Task details
Tell how many lines in the listing below contain the word "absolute", giving the number alone.

BEGIN

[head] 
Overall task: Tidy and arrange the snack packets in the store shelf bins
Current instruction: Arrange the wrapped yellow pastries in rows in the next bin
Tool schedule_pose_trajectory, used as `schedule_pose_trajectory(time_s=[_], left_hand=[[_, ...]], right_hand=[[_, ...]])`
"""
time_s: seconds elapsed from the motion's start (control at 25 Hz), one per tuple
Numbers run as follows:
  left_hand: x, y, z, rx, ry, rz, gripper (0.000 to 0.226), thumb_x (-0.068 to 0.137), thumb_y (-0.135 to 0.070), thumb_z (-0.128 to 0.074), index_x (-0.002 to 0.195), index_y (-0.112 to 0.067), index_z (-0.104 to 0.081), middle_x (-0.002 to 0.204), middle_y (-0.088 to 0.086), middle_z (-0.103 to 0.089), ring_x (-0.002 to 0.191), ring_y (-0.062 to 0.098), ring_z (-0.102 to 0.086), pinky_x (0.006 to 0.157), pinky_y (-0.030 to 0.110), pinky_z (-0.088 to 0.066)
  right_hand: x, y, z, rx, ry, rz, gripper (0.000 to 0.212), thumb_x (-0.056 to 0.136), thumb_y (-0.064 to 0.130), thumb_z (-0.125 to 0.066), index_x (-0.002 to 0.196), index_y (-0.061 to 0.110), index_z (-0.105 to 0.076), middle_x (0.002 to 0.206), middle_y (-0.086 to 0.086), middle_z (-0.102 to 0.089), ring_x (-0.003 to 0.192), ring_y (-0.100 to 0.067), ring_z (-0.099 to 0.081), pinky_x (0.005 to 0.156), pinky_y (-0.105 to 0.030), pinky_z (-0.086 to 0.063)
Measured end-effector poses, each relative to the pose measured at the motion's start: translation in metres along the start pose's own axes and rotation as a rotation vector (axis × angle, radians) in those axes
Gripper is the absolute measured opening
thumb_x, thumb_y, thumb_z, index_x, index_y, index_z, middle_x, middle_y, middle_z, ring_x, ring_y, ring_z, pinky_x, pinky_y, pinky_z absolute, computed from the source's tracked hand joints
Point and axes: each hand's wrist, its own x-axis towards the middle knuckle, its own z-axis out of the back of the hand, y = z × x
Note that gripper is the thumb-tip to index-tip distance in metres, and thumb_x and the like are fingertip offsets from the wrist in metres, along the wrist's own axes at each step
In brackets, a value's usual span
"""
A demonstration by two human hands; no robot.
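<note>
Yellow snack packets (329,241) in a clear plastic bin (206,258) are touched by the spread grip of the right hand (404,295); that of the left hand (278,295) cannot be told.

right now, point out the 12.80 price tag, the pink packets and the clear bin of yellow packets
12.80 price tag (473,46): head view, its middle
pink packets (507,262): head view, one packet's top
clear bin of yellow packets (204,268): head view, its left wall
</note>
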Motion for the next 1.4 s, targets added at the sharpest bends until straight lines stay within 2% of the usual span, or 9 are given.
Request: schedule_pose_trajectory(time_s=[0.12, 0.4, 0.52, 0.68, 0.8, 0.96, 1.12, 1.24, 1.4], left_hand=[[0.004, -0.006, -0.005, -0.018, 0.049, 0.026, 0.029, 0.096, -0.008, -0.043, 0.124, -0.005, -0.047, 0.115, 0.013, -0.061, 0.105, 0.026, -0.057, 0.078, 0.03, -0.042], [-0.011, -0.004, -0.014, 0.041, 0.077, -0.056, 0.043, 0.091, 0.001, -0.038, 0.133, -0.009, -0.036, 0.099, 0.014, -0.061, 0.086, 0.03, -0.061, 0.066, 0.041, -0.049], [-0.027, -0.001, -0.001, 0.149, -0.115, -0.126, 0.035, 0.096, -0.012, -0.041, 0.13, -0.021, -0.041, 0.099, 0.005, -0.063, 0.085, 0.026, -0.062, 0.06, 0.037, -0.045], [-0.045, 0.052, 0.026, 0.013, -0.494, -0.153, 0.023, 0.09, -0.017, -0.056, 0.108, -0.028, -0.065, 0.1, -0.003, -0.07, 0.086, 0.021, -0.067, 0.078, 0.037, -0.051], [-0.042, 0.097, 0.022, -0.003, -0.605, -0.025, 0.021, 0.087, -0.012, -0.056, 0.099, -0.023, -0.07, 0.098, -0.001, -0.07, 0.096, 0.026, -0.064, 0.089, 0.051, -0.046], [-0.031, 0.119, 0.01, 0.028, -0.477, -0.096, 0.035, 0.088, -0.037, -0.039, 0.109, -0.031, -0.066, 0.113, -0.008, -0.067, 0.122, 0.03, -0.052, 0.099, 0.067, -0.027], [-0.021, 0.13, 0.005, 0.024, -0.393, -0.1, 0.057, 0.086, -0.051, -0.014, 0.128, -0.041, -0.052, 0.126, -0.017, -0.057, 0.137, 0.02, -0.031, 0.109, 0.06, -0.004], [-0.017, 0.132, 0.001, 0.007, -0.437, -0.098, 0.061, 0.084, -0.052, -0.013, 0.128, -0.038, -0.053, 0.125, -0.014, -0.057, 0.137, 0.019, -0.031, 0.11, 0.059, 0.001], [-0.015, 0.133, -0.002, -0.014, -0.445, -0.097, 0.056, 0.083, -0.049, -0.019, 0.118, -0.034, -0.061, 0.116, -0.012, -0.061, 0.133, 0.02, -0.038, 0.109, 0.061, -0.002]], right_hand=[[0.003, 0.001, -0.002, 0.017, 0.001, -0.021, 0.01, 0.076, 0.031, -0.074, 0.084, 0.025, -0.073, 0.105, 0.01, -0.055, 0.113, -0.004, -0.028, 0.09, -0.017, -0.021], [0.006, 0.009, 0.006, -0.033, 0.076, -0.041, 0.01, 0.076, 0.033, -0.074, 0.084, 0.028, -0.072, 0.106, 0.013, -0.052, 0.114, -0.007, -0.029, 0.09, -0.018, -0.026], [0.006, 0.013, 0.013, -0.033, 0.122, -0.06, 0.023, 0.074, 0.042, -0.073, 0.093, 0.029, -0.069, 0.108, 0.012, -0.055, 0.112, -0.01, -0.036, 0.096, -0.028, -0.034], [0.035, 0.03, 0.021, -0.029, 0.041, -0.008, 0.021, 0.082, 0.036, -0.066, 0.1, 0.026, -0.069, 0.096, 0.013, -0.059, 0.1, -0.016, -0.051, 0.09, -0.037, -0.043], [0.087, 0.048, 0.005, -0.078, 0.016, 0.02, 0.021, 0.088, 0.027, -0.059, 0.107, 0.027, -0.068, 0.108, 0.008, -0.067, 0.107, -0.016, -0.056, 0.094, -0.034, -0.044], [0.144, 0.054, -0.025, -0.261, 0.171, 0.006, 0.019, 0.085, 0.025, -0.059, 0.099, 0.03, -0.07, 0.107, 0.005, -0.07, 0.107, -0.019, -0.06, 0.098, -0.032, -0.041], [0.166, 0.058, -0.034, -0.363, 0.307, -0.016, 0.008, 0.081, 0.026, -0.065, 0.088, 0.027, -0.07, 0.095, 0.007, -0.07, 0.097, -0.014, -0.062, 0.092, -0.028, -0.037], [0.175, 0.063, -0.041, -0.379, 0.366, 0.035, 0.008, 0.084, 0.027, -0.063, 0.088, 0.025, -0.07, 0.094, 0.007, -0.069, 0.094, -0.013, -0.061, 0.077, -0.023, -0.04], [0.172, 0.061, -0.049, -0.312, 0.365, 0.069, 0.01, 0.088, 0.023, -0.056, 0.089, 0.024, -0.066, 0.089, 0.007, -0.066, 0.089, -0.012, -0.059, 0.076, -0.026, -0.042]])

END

Solution for this problem
2